### Exercise prompt
Starting at the first line, copy the data below through to the end, exactly.

### Information supplied

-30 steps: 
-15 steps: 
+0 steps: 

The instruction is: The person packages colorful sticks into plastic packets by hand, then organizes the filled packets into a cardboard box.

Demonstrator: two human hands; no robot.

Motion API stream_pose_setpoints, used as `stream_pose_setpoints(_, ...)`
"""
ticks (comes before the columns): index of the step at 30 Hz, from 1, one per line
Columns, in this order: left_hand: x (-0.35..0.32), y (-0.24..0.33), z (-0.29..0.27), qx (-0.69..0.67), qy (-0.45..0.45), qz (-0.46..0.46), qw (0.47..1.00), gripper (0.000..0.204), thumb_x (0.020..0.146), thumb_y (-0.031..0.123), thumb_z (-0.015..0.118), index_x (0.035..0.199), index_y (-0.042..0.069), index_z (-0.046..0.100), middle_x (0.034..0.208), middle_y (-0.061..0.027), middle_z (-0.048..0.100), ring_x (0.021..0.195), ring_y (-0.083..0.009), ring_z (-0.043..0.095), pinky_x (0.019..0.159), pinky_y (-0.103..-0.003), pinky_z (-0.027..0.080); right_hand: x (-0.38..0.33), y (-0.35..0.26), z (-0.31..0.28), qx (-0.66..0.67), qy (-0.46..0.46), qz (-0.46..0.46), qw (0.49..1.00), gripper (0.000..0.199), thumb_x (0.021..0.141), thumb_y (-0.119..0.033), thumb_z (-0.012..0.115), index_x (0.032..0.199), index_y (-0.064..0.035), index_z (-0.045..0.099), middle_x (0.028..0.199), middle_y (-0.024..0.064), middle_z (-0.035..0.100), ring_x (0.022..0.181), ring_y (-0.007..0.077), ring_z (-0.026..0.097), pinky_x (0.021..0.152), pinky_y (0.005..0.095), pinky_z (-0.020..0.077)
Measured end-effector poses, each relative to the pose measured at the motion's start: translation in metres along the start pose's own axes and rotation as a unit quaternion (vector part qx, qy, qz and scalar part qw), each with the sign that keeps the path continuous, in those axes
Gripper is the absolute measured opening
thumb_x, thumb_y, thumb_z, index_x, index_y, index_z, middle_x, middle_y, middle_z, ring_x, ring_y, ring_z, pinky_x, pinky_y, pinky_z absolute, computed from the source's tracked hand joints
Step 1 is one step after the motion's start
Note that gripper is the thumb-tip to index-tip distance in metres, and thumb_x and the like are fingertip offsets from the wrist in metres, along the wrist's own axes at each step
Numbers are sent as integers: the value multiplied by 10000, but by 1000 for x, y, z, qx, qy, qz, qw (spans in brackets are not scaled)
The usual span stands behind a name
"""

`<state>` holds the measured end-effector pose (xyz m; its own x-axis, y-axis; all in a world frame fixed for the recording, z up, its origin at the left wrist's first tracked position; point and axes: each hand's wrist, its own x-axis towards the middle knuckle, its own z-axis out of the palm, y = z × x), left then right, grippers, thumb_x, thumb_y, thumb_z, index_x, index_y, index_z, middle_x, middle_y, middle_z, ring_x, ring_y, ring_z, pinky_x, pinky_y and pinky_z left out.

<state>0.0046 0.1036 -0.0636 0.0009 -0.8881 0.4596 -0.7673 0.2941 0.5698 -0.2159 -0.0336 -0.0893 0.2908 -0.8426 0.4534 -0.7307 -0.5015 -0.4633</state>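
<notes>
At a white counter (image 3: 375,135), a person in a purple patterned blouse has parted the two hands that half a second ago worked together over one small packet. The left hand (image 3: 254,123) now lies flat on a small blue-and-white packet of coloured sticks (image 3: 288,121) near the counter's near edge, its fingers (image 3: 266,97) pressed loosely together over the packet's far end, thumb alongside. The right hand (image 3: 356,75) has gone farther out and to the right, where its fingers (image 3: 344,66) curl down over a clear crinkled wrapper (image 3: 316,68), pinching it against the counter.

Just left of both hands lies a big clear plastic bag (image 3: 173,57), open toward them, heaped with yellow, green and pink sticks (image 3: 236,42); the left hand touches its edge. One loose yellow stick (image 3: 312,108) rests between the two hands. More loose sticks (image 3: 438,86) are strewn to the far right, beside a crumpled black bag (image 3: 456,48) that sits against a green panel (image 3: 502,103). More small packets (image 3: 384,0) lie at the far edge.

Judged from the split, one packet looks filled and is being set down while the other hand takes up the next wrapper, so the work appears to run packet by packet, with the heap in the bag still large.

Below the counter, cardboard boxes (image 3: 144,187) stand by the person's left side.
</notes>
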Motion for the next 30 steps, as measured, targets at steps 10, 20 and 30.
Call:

### Answer box
-30 steps: 
-15 steps: 
+0 steps: 

The instruction is: The person packages colorful sticks into plastic packets by hand, then organizes the filled packets into a cardboard box.

Demonstrator: two human hands; no robot.

Motion API stream_pose_setpoints, used as `stream_pose_setpoints(_, ...)`
"""
ticks (comes before the columns): index of the step at 30 Hz, from 1, one per line
Columns, in this order: left_hand: x (-0.35..0.32), y (-0.24..0.33), z (-0.29..0.27), qx (-0.69..0.67), qy (-0.45..0.45), qz (-0.46..0.46), qw (0.47..1.00), gripper (0.000..0.204), thumb_x (0.020..0.146), thumb_y (-0.031..0.123), thumb_z (-0.015..0.118), index_x (0.035..0.199), index_y (-0.042..0.069), index_z (-0.046..0.100), middle_x (0.034..0.208), middle_y (-0.061..0.027), middle_z (-0.048..0.100), ring_x (0.021..0.195), ring_y (-0.083..0.009), ring_z (-0.043..0.095), pinky_x (0.019..0.159), pinky_y (-0.103..-0.003), pinky_z (-0.027..0.080); right_hand: x (-0.38..0.33), y (-0.35..0.26), z (-0.31..0.28), qx (-0.66..0.67), qy (-0.46..0.46), qz (-0.46..0.46), qw (0.49..1.00), gripper (0.000..0.199), thumb_x (0.021..0.141), thumb_y (-0.119..0.033), thumb_z (-0.012..0.115), index_x (0.032..0.199), index_y (-0.064..0.035), index_z (-0.045..0.099), middle_x (0.028..0.199), middle_y (-0.024..0.064), middle_z (-0.035..0.100), ring_x (0.022..0.181), ring_y (-0.007..0.077), ring_z (-0.026..0.097), pinky_x (0.021..0.152), pinky_y (0.005..0.095), pinky_z (-0.020..0.077)
Measured end-effector poses, each relative to the pose measured at the motion's start: translation in metres along the start pose's own axes and rotation as a unit quaternion (vector part qx, qy, qz and scalar part qw), each with the sign that keeps the path continuous, in those axes
Gripper is the absolute measured opening
thumb_x, thumb_y, thumb_z, index_x, index_y, index_z, middle_x, middle_y, middle_z, ring_x, ring_y, ring_z, pinky_x, pinky_y, pinky_z absolute, computed from the source's tracked hand joints
Step 1 is one step after the motion's start
Note that gripper is the thumb-tip to index-tip distance in metres, and thumb_x and the like are fingertip offsets from the wrist in metres, along the wrist's own axes at each step
Numbers are sent as integers: the value multiplied by 10000, but by 1000 for x, y, z, qx, qy, qz, qw (spans in brackets are not scaled)
The usual span stands behind a name
"""

`<state>` holds the measured end-effector pose (xyz m; its own x-axis, y-axis; all in a world frame fixed for the recording, z up, its origin at the left wrist's first tracked position; point and axes: each hand's wrist, its own x-axis towards the middle knuckle, its own z-axis out of the palm, y = z × x), left then right, grippers, thumb_x, thumb_y, thumb_z, index_x, index_y, index_z, middle_x, middle_y, middle_z, ring_x, ring_y, ring_z, pinky_x, pinky_y and pinky_z left out.

<state>0.0046 0.1036 -0.0636 0.0009 -0.8881 0.4596 -0.7673 0.2941 0.5698 -0.2159 -0.0336 -0.0893 0.2908 -0.8426 0.4534 -0.7307 -0.5015 -0.4633</state>
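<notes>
At a white counter (image 3: 375,135), a person in a purple patterned blouse has parted the two hands that half a second ago worked together over one small packet. The left hand (image 3: 254,123) now lies flat on a small blue-and-white packet of coloured sticks (image 3: 288,121) near the counter's near edge, its fingers (image 3: 266,97) pressed loosely together over the packet's far end, thumb alongside. The right hand (image 3: 356,75) has gone farther out and to the right, where its fingers (image 3: 344,66) curl down over a clear crinkled wrapper (image 3: 316,68), pinching it against the counter.

Just left of both hands lies a big clear plastic bag (image 3: 173,57), open toward them, heaped with yellow, green and pink sticks (image 3: 236,42); the left hand touches its edge. One loose yellow stick (image 3: 312,108) rests between the two hands. More loose sticks (image 3: 438,86) are strewn to the far right, beside a crumpled black bag (image 3: 456,48) that sits against a green panel (image 3: 502,103). More small packets (image 3: 384,0) lie at the far edge.

Judged from the split, one packet looks filled and is being set down while the other hand takes up the next wrapper, so the work appears to run packet by packet, with the heap in the bag still large.

Below the counter, cardboard boxes (image 3: 144,187) stand by the person's left side.
</notes>
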Motion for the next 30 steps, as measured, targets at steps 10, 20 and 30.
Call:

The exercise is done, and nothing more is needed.